Amid Rising Tensions, India To Double Oil Imports From US To Reduce Dependency On Volatile West Asia Region: Report

Amid Rising Tensions, India To Double Oil Imports From US To Reduce Dependency On Volatile West Asia Region: ReportStorage tanks of an Indian Oil Refinery (Representative Image) (SAM PANTHAKY/AFP/Getty Images)

In a bid to reduce dependency on the volatile West Asia region, India is planning to double crude oil imports from the US, reports Hindustan Times.

According to the report, officials with direct knowledge of the matter said that India’s oil purchases from the US, which started in 2017-18, have already crossed about 6 million tonnes a year.

Besides US, India also wants long-term oil supply contracts with Russia and other oil producing countries in Africa.

“We can easily double our crude oil imports from the US to 12 million tonnes. We are in talks with the US government and private oil firms as petroleum is an unregulated business in that country. We expect good rates and better terms from American firms that would compensate for our transportation costs. In return, we can offer them an assured market,” one of the three officials was quoted in the report as saying.

As per the report, three west Asian countries, Iraq, Saudi Arabia and the United Arab Emirates, supplied about 51 per cent of the total of 226.5 million tonnes (MT) of oil worth $111.9 billion that India imported in 2018-19.

The diversification of the India’s crude basket is necessary because unlike other importers, it neither has its own resources nor has bought significant oil and gas assets abroad, the officials said.

In recent years, India has tried to diversify its energy sources with the focus on secure, stable and predictable supplies.

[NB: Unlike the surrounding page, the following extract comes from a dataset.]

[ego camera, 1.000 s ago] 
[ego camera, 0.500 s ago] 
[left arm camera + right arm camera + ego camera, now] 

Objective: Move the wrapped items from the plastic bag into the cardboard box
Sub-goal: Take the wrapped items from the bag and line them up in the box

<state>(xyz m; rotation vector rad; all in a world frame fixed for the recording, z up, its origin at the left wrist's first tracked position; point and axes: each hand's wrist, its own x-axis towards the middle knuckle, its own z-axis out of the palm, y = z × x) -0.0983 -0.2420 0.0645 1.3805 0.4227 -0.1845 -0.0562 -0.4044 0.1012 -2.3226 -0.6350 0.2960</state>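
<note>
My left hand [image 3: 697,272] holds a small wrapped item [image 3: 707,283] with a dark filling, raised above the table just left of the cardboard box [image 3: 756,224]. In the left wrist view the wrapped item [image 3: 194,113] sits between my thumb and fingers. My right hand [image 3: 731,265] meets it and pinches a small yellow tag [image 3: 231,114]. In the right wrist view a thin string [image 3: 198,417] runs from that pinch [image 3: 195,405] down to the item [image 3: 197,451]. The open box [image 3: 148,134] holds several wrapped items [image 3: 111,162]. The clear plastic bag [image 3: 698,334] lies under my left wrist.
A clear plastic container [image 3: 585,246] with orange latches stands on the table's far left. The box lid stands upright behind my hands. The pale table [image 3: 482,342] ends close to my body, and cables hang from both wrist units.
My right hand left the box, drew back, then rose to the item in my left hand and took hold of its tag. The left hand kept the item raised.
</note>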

Earlier on Friday (10 January), Petroleum Minister Dharmendra Pradhan while launching a report of the International Energy Agency (IEA) had said that as proven oil reserves of India are limited compared with domestic needs, India’s import dependency is going to increase significantly.

“We are meeting in the backdrop of rising tensions in West Asia and its impact on stability and security in the region,” Pradhan said.